No, you feel like curling into yourself, wrapped in everything you fail at day-after-day and letting them define you. You want to tell everyone you meet everything you’ve done, so they know you’re not worth their time. 

But, self… 

You are worth being told you are amazing, because you are amazing. 

You are worth being told you’re beautiful and sexy, because you are beautiful and sexy. 


You are worth all the good things you want and dream of. You really are.

Even now as I type this to you, you doubt such words. 

That feeling is a lie. 

That feeling will only hinder you in the places you deserve to go farthest. 

That feeling is horrid to carry around: it’s heavy, sticky, and has no love in it. 

There is so much love for you out there, ready to replace the doubt and unworthiness you currently encapsulate. It is within you already; and all you have to do is see it, and feel it, and believe in it. 

Is it so hard to believe in it? Is it that much harder than believing how much of a mess you are? 

I don’t think so. 

So, take it, self. I’m showing it to you, I’m giving it to you, and I’m feeling it for you. 

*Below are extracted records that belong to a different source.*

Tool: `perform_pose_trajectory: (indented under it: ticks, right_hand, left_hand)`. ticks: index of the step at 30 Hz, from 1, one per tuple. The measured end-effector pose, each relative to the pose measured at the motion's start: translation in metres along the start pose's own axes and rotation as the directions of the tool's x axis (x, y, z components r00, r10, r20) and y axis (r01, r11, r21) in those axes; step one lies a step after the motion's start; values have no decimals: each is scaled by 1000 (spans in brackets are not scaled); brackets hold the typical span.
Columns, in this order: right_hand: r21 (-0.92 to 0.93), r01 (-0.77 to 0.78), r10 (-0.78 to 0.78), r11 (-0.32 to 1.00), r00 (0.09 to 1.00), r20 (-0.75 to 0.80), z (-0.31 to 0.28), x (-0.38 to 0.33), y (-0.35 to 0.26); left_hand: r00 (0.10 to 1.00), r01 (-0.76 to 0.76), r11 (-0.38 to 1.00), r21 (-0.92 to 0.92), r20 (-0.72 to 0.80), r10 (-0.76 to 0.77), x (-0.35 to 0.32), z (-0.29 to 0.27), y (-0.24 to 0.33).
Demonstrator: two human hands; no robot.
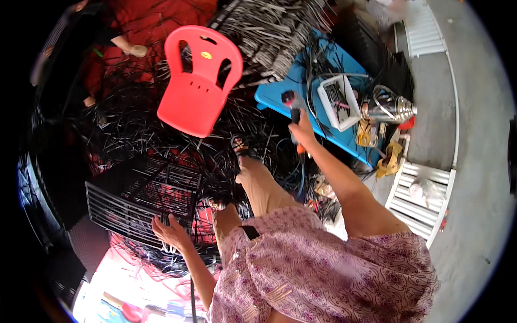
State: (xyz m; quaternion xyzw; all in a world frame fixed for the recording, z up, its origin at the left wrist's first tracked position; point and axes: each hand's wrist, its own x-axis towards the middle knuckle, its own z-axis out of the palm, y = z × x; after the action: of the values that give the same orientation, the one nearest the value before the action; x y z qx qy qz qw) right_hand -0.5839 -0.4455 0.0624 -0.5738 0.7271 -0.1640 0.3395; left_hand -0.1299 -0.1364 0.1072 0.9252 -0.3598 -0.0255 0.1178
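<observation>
My right hand is wrapped round a hand-held power tool with a dark, reddish round head and an orange lower end, close to the near edge of a blue table. A blue hose or cord runs down below the tool. At the lower left stands a black slatted frame, woven or barred like a chair or basket frame. My left hand is at its near right edge, fingers apart; whether they touch the bars is hard to tell. Something pale and thin shows under that palm, too small to name.
A red plastic chair stands ahead amid scattered black strips. Bundled grey strips lie behind it. The blue table bears a white bin and a metal flask. A white slatted rack is at right. Another person's foot shows upper left.
</observation>
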Motion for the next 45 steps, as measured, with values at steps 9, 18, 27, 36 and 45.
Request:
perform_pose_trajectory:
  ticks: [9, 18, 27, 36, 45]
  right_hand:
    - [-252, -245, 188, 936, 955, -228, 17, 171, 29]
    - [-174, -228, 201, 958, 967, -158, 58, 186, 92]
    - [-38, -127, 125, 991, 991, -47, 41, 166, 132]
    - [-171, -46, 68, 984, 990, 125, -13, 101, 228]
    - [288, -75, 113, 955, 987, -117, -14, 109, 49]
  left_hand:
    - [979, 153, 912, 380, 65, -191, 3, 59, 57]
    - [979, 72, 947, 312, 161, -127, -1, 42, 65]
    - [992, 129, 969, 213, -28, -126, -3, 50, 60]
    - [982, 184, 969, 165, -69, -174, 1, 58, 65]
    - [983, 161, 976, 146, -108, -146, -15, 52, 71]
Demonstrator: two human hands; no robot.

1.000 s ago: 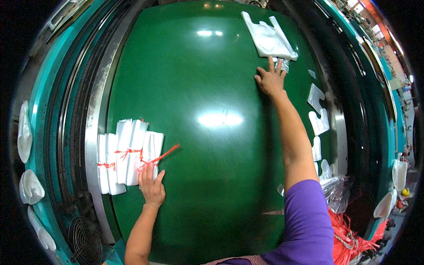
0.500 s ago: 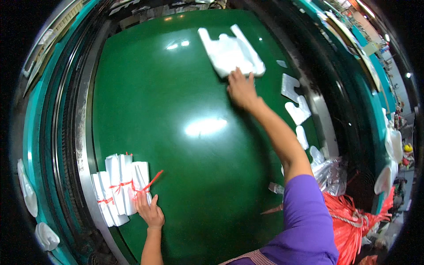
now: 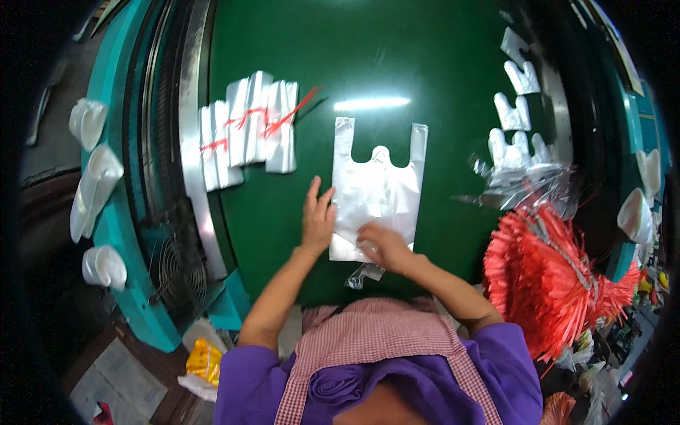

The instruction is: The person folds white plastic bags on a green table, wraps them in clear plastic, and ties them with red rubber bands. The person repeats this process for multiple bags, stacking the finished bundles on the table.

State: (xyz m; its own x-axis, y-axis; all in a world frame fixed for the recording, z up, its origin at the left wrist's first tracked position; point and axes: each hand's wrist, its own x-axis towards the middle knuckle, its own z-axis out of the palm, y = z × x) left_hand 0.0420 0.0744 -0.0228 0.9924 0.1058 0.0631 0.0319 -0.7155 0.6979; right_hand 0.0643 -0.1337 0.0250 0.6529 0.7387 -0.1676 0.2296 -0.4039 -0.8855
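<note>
A flat stack of white plastic carrier bags (image 3: 379, 191) lies on the green table top (image 3: 276, 227) right in front of me, its two handle loops pointing away. My left hand (image 3: 319, 219) is open, fingers stretched out along the stack's left edge. On the lower part of the stack, my right hand (image 3: 386, 246) has its fingers bent and closed at the plastic. A crumpled piece of clear plastic (image 3: 365, 275) sits at the stack's near edge, below the right hand.
Bundles of folded white bags (image 3: 248, 120) tied with red strips lie at the left. White plastic offcuts (image 3: 513, 112) and crumpled clear film (image 3: 528, 188) line the right side. A big bunch of red plastic strips (image 3: 538, 283) hangs at the near right. White rolls (image 3: 95, 191) stick to the teal frame (image 3: 134, 262).
The bag stack has come from the far side of the table to just before me. My right hand came back with it. My left hand left the tied bundles for the stack's left edge.
</note>
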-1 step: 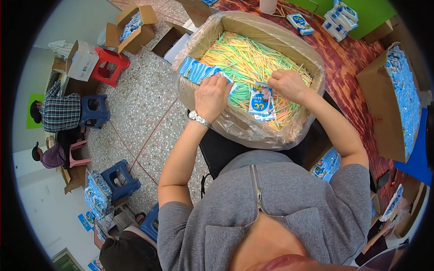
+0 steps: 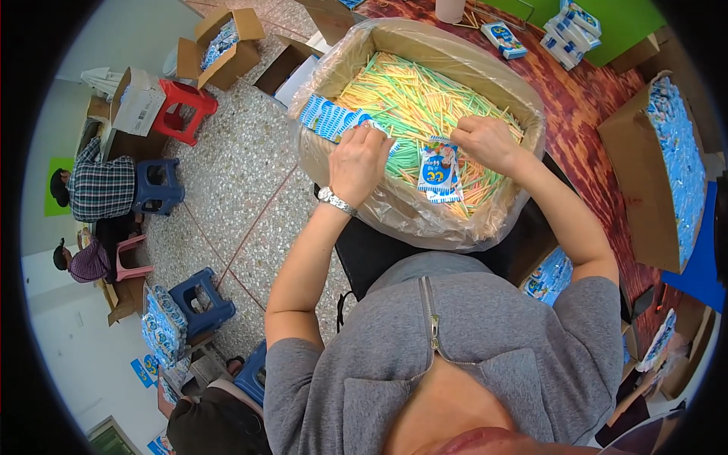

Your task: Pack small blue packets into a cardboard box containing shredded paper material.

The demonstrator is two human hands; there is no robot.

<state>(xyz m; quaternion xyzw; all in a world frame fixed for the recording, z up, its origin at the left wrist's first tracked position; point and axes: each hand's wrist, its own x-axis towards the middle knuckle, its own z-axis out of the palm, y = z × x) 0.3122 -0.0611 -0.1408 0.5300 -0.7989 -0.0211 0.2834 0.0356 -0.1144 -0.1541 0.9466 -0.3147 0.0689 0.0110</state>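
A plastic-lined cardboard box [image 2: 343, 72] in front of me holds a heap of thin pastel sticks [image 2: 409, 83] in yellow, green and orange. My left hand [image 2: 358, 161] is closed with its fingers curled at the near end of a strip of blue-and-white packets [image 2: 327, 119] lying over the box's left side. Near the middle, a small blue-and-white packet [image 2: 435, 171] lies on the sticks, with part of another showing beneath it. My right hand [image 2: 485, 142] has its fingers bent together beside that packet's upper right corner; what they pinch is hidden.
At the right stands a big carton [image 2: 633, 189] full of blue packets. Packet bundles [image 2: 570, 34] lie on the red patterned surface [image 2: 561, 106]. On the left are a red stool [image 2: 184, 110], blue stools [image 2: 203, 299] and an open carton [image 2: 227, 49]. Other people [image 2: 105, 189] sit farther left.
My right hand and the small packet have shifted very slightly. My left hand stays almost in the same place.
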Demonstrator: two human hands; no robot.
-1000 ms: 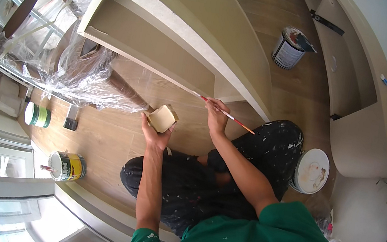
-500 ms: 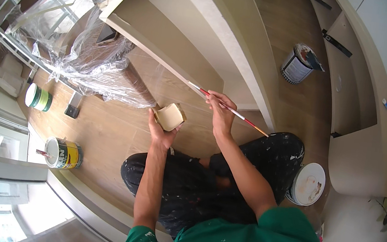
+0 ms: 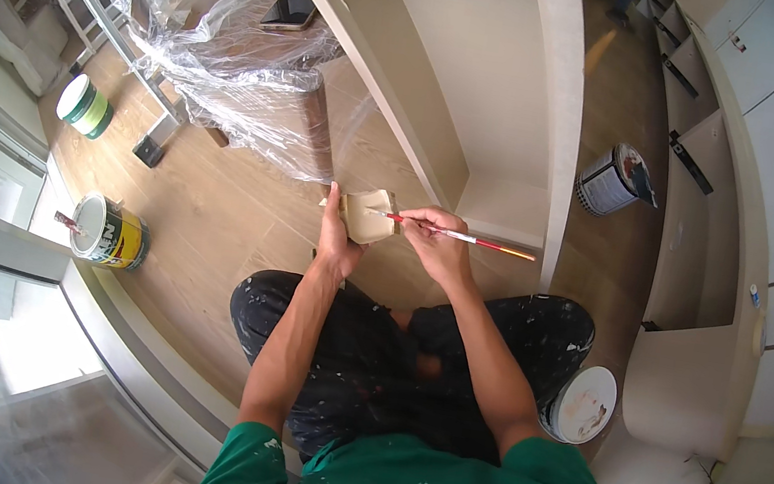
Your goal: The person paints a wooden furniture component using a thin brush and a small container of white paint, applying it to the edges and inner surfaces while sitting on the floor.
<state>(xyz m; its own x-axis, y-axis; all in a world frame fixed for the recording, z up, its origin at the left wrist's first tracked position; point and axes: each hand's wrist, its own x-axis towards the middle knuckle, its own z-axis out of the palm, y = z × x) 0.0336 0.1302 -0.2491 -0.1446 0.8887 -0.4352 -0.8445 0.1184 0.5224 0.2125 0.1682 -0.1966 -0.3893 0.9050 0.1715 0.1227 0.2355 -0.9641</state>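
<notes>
My left hand (image 3: 336, 242) is wrapped round a small squarish tub (image 3: 369, 229) with beige paint in it, held just above my crossed legs. A thin red-and-white paintbrush (image 3: 502, 249) is pinched in the fingers of my right hand (image 3: 442, 249). The brush's tip reaches into the tub and appears to touch the paint; its handle points off to the right. Ahead of both hands stands a beige shelf unit (image 3: 403, 138), its front edge close beyond the tub.
Plastic sheeting (image 3: 226, 105) drapes brown furniture ahead left. Paint cans stand on the wooden floor: a yellow-black one (image 3: 129, 240), a green-white one (image 3: 89, 109), and a dark-lidded one (image 3: 609, 184). A white-lidded bucket (image 3: 581, 405) is by my right knee. Curved cabinets (image 3: 684, 380) line the right.
My right hand has lowered the paintbrush from the shelf edge to the tub, so its tip is now inside. The view has shifted, and the tub stays in my left hand.
</notes>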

This love I hold for you is part of you and much bigger than any hate that you hold for yourself. 

I love you so, so much, self. You deserve it all.  

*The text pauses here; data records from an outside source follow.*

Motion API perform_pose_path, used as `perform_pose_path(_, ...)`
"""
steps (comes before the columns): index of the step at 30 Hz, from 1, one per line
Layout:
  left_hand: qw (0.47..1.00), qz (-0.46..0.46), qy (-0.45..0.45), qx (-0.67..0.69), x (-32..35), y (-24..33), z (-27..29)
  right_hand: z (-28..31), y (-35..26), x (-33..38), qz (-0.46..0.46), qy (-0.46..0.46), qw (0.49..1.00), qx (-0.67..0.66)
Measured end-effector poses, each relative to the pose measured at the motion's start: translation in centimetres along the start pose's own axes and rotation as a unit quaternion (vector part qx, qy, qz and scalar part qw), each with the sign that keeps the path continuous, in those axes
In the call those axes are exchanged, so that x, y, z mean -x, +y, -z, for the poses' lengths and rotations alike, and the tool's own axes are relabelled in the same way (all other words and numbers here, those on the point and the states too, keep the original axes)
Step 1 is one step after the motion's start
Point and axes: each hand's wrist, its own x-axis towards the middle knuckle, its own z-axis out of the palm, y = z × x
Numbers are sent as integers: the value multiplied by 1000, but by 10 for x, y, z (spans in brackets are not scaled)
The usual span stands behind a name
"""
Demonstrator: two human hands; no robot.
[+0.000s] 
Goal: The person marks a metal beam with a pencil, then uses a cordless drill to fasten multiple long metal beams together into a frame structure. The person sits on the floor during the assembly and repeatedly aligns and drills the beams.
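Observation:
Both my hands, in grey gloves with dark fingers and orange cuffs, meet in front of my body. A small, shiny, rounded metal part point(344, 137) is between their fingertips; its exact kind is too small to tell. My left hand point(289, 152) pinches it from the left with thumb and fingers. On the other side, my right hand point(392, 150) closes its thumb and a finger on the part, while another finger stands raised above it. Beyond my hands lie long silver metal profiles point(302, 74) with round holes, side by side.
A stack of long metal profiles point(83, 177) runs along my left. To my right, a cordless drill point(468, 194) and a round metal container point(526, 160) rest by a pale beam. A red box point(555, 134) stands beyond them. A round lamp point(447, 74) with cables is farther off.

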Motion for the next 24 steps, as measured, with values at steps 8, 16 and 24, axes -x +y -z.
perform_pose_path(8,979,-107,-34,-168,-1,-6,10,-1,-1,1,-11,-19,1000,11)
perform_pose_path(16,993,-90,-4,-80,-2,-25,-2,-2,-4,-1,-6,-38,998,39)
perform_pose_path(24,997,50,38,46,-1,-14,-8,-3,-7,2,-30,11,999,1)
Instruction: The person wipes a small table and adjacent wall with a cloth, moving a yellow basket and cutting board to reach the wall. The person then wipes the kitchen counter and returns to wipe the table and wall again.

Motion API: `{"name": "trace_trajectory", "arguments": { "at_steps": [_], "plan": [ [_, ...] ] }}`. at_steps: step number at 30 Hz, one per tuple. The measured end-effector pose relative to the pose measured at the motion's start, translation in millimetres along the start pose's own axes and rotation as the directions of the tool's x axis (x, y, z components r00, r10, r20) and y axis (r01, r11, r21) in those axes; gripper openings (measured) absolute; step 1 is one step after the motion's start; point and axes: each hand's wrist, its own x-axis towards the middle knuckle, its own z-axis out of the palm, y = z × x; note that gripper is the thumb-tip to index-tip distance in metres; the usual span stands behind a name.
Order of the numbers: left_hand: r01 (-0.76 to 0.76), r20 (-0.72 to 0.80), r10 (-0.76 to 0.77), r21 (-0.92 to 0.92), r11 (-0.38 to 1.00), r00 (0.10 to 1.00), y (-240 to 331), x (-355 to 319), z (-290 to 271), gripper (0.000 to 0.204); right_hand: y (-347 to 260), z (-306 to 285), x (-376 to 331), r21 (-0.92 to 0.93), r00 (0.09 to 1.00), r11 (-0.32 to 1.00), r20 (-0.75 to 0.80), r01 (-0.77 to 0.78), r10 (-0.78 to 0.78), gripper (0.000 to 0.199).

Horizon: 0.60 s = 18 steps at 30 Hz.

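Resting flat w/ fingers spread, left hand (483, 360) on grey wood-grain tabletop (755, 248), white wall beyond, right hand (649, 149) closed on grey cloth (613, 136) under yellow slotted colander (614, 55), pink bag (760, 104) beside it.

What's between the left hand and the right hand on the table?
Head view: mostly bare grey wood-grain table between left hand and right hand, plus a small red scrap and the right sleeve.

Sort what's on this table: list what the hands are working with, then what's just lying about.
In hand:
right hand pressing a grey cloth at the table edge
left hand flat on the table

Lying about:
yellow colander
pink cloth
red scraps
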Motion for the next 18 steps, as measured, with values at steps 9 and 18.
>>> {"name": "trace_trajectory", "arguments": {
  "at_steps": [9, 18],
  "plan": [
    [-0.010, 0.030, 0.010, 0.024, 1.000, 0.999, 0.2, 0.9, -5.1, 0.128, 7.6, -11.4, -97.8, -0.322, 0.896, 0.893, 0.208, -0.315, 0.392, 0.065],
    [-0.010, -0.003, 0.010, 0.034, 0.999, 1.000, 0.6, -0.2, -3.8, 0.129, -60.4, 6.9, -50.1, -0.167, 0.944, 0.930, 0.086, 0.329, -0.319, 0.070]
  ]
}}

The reality of self-love: it’s hard.

Loving myself and loving my body are two very different (yet connected) things. Why didn’t I ever realize this? 

Without the first, I cannot be fully enriched with the latter. This seems obvious, but I don’t think I’ve ever totally absorbed this fact. I’ve always focused on tackling love for my body while love for myself was something to do when that was finished. Something I too often figure I have enough of.  

I say to myself, “Oh, I really like myself.” But do I really? 

The answer? SURE! When I’m doing nice things for my girlfriend, doing well in school, writing blogposts I’m really proud of, saving more money than usual, helping my mom out… So, basically when I’m doing things I deem “worth” love. 

When I’m screaming at my girlfriend while we drive home? When I’ve been laying in bed for three days straight playing video games? When I didn’t study too well for that exam and then don’t make the grade I wanted? Depends on the day. 

Self-love is something that seems so easy over blog posts. We’re given check-lists of techniques to try to boost love for the self, courses to take to find love for ourselves, and little phrases to write down for later. And I’m the biggest sucker for step-by-step guides, especially guides on conquering world changing actions! 

Difficult thoughts, life experiences, and fights with the self are simple to transfer into eloquent words then molded into a pretty font. 

I read through my posts sometimes, and it really seems like I’m this lucky 19-year-old who’s getting her crap together early and getting life in order to be happy and living my dreams forever, completely enveloped in my own love.  

Some days I really feel like that lucky 19-year-old is really typing to you. 

But some days really suck, and I feel like a total hypocrite for writing any of the things I’ve posted. 

Some days I don’t know why I ever thought I was  a sensitive person, a loving girlfriend, or deserving of all the love that surrounds me. 

These are the days that I seek out blog posts that, in these specific instances, paralyze me with the notion that I’ll never be as wonderful and inspiring as the women I’m reading. I’ll never put sentences together like her; I’ll never be as happy or powerful as her; I may as well just give up and find the next best thing. Or maybe I’m not worth that either…

I feel my heart opening...Loving my body has been the main struggle since I started this journey, and I kind of almost thought that once I fully accepted and loved my body, I’d fully accept and love myself as a person.  

Loving one’s body is just as necessary but very different from loving one’s self. 

We need to start with the self and always come back to the self, especially one the days we lose hope of everything inside of us.

It sucks that I forget this constantly, that I am so harsh with myself, and that I get down on myself for failing at what everyone struggles with daily. 

But, just like you, I do. 

And it’s all about coming back to the self and recognizing that, and all the good, along with the bad.